The Wright family was especially short of money after Mr. Wright left, but Mrs. Wright still wanted her son to be an architect. However, when Frank finished high school, there were no architecture schools in the Midwest. Frank's mother saved enough money to send him to the nearby University of Wisconsin for classes in civil engineering — the next best thing to architecture. He found his classes dull but enjoyed working afternoons in his professor's office, where he was able to work on real engineering problems.
The huge dome on the Wisconsin state capitol building was being rebuilt when Frank was a student. One day, while he was watching, the entire dome collapsed, killing most of the workers. The building contractor was responsible. He had given orders to the workmen to fill the supporting columns with inferior materials. Frank was horrified that this mistake killed so many. He vowed to make every one of the buildings he designed strong and safe.
Frank dropped out of school after less than a year. With just seven dollars in his pocket he set out to seek his fortune in Chicago.CHAPTER 2
FINDING A JOB
IT TOOK MANY HOURS to travel from Madison to Chicago in 1886. The long train trip gave Frank a chance to think about the fine buildings he would see. Chicago's architects were taking the lead in developing new architectural ideas.

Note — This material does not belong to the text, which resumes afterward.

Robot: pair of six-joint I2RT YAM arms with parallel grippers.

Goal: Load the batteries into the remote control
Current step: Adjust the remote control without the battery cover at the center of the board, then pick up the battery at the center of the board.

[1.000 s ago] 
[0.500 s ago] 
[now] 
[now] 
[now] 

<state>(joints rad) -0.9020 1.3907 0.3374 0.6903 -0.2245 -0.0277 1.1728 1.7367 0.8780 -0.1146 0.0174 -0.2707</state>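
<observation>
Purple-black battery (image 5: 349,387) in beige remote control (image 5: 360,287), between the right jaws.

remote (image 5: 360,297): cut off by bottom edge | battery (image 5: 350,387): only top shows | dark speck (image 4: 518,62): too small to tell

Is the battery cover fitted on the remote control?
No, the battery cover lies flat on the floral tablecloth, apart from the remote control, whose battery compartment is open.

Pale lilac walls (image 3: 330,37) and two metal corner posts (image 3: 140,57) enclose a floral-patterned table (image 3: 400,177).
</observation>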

Tallest Buildings in the World
The tallest office building in the world, designed for the Home Insurance Company by Chicago architect William Le Baron Jenney, was finished in 1885. Frank wanted to learn more about Jenney and his fellow architects Daniel Burnham and Louis Sullivan, who had created a special style of architecture for Chicago. Frank admired these men because they were using new technology — experimenting with a steel skeleton construction that gave their buildings extra strength and made it possible to build them higher than any other buildings in the world.
Because Jenney and Sullivan wanted their buildings to show the steel skeleton construction, they made the outside of their buildings the same shape as the steel skeleton inside. Large windows filled the outside walls and there were few decorations. These Chicago architects felt the height and simplicity of a building was its beauty.
Their buildings were the first skyscrapers, and this new style of American architecture, nicknamed the Chicago School, excited Frank. He dreamed of working for one of these great men, and he dreamed of wearing fashionable clothes and seeing everything the city had to offer.
Frank was disappointed when he arrived in Chicago. The city of his dreams was a mess of muddy, unpaved, dimly lighted streets. These streets were filled with strange-looking people speaking languages he could not understand. To his country eyes, everything was unfamiliar and was ugly, dirty, and depressing. He wished he were back home.
However, he did not stand around feeling sorry for himself. He had come to Chicago to learn about architecture and he meant to do exactly that. Since there were still a few hours left before bedtime, he set out to see the city sights. First, he spent one dollar to see a ballet at the Chicago Opera House. Then he rode a cable car around the city. Finally, he treated himself to a good meal. After paying for one night's stay at a hotel, he was left with three dollars in his pocket. Frank had been in Chicago only a few hours and already more than half of his money was gone. He was worried, but he did not lose confidence in himself. He made a plan: the next morning he would buy a bunch of bananas and save money by eating only bananas until he found a job.
City of Opportunity
Chicago was growing from a town into a city when it was almost completely destroyed by a gigantic fire in 1871. Because Chicago was the best port on the Great Lakes and the center for the new railroads, the city was rebuilt quickly. There were plenty of opportunities to make money in Chicago and many people became very wealthy. These people needed factories, offices, and homes, and they kept every architecture office busy. There was no better place or time for an energetic young person who dreamed of being an architect to look for a job. However, finding a job takes time, and Frank was short of time because he was short of money.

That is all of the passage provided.